How do you overcome the need to be perfect? Or is it bad to push for perfection? I have struggled with a desire to be perfect all of my life. I want everything to be just right. I want to say, do, act, even wear the right things. I hate it when I make mistakes or when I say or do really dumb things. Perfection is to be free from any flaws or defects. I find it’s hard to accept the fact that we are all mortal and that we WILL make mistakes in this life.
In my quest for perfection, I’m learning a lot about my abilities and talents, or lack thereof. Like for instance, how many times have I revised this page? A lot! I want it to be perfect, but I am learning to do your best and then accept things for what they-definitely not perfect! As I push myself to be my best self , accept imperfection but learn and grow, that is when I see true greatness.
Here are some things that keep me focused on the important things in life when I start to want perfection…
Avoid Judging. Judging brings unhappiness and negativity into your life. All of us are in different circumstances. If you could really see into a person’s life and experiences, you would treat them so differently! In most cases, we really don’t understand what they have been through. Instead of Judging, love others.
To understand the man you must first walk a mile in his moccasin.My grandma had this saying up on her wall.

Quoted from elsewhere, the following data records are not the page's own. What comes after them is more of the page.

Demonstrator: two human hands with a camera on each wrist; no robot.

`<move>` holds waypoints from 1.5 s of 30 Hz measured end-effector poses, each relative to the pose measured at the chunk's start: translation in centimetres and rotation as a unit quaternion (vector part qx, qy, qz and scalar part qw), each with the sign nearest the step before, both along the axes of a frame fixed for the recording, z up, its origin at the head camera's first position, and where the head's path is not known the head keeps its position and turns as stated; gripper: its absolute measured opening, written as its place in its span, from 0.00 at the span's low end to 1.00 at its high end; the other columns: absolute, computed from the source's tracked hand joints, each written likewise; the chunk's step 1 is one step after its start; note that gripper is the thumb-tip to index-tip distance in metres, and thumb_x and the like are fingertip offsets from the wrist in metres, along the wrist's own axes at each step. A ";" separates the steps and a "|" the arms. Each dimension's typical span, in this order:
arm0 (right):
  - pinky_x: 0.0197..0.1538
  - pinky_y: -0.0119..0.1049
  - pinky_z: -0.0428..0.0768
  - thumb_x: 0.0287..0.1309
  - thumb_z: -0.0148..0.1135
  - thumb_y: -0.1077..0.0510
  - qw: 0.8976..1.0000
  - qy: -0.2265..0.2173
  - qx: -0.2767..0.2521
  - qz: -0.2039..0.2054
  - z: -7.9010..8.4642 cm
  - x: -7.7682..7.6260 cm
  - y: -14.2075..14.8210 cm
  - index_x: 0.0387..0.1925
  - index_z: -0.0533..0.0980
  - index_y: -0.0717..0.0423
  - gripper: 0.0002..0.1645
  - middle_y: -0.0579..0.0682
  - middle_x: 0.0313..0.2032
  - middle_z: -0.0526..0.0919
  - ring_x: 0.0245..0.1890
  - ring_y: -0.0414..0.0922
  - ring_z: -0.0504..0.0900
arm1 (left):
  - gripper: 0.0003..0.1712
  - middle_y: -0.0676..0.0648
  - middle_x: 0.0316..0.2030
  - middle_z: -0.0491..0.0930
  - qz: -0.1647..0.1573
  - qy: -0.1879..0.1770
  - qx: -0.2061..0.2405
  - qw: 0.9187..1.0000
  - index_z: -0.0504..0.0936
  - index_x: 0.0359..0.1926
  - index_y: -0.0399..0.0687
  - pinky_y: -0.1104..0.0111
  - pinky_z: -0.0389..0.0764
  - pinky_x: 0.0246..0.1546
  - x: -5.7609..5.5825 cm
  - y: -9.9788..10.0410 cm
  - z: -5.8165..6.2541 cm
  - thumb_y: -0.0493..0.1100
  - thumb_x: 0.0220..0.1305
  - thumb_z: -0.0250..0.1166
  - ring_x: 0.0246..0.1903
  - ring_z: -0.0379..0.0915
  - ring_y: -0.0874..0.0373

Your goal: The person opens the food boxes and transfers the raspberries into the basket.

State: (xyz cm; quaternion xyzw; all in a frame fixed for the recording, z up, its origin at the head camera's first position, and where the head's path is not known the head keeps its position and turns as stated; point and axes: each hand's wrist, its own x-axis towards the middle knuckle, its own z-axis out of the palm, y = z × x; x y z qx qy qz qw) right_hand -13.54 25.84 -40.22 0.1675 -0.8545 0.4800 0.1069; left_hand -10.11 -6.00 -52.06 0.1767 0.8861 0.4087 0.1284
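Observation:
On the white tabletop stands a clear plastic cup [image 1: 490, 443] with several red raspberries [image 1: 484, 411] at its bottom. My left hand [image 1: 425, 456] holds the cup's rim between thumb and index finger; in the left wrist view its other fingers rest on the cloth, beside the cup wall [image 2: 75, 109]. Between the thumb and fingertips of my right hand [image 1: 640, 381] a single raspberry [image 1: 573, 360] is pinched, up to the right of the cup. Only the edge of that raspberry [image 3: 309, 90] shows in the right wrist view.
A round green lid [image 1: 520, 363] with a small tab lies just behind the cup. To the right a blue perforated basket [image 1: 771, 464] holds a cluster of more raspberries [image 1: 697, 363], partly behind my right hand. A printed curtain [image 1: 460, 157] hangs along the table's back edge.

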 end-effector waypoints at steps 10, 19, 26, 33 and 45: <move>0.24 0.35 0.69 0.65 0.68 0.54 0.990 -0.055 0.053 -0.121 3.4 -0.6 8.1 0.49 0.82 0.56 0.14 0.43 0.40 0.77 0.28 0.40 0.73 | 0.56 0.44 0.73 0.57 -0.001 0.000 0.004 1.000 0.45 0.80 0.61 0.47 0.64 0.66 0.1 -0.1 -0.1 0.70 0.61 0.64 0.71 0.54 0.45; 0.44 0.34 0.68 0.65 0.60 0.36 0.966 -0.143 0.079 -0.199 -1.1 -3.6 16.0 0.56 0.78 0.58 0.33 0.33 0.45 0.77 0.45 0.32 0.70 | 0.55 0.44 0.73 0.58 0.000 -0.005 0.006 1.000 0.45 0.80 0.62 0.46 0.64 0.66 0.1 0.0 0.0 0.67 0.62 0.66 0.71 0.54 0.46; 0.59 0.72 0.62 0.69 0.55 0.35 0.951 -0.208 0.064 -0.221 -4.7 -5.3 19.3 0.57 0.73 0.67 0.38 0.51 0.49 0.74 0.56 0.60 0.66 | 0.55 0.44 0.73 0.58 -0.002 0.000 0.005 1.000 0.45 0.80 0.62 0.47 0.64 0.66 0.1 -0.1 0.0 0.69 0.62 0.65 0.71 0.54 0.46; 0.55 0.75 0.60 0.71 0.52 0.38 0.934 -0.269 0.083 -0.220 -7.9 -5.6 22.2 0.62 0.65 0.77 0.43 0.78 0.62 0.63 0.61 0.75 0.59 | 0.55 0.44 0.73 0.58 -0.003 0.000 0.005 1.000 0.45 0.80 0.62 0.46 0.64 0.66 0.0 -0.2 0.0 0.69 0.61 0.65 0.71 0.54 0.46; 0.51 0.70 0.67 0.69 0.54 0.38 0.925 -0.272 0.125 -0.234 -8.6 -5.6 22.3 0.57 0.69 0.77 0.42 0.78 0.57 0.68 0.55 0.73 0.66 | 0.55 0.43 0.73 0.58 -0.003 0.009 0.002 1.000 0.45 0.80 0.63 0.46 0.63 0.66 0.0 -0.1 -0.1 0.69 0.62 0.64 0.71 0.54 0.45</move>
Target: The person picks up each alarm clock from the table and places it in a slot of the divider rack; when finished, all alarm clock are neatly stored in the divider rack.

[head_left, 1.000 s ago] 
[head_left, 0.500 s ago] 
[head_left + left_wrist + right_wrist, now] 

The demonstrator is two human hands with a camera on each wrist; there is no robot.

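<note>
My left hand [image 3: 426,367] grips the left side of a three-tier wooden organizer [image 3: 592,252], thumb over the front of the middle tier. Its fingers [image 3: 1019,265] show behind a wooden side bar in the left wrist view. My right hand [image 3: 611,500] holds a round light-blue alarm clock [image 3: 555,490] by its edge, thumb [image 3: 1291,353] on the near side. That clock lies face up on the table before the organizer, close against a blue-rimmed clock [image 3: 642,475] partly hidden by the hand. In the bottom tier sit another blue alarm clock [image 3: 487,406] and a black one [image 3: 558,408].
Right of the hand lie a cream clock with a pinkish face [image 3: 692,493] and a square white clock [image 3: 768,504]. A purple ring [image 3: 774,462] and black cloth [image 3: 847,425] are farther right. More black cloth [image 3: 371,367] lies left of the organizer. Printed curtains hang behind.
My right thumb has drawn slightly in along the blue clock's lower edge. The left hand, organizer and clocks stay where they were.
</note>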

Avoid Comparisons. You see the Jones family. They have a bigger house, nicer clothes, a nicer car, better cleaning skills, better manners, kids’ hair is always perfect, clothes are top of the line, they win every sport, have time for the gym, healthy meal prep and exotic family vacations. The Jones family is fictitious. Perfection is unattainable in this life. You will never be happy if you focus on what someone else has that you don’t or compare your weaknesses to their strengths. We all fight a tough battle. Many of those battles are not visible from the outside. Instead of comparing, look for the strengths in others then compliment them, or find ways to lift and strengthen them and share your talents with them.
Avoid a pity party. We all have struggles in life. If you are focused on what you don’t have or how hard your life is, you will be miserable. Deal with things as they happen and then move on. If something is bringing you down, take care of it if you can or else let it go and move on. Instead of having a pity party, count your blessings and reach out to serve someone. I guarantee that someone ALWAYS HAS IT WORSE than you do! Serving others helps me realize that my problems aren’t really that bad and I end up very grateful for my life!
Avoid dwelling on mistakes. I have a tendency to think over and over about things I said or did that may have offended someone-especially at 4:00 in the morning. That really doesn’t help me at all. We can’t live our life full of regret. Instead of dwelling on the mistake, fix it if possible, laugh about it, and move on. Don’t dwell on it especially if you don’t even know how they felt. Having good friends to rely on is especially helpful here. I love my true friends that can tell me when I’m just being silly and to stop worrying.
Avoid expecting perfection in your kids. So often, we want our kids to be everything that we weren’t at their age. I wanted my daughter to be a dancer. After a few years of dance and a full year of gymnastics and she still couldn’t even do a cartwheel, we decided dancing wasn’t for her. She was surely blessed with my dancing skills! It is fun to see her excel in other ways-like academics. My kids surprise me still with their abilities. Be sure to look for interests and skills that appeal to your kids and then help them to improve in those skills. Instead of expecting perfection in your kids, give them opportunities to try new things and practice skills that will help them be successful in all that they do.
Perfect Smart moms say NO sometimes. Our loving Heavenly Father doesn’t give us everything we want. It is okay to say NO, or wait a while, or I’m not sure. Disappointments do help us achieve greatness. Help your child to see that you are helping them to grow. What are you pushing them to do? Is it achievable? Age appropriate? Enough of a challenge? Will you be satisfied with imperfection if they give it their best effort? There is always a balance in parenting. The trick is to find ways to say YES to your kids and push them to do things that are difficult but achievable.
I am slowly learning that I don’t have to be perfect. Those imperfections are what make us unique. The most important things in this life aren’t things! They are families and love and happiness. Remember, there is no other YOU. Just try to be the very best version of you possible. That is where you reach true perfection. Remember, YOU ARE AMAZING!!! Nobody else can do you quite like you can!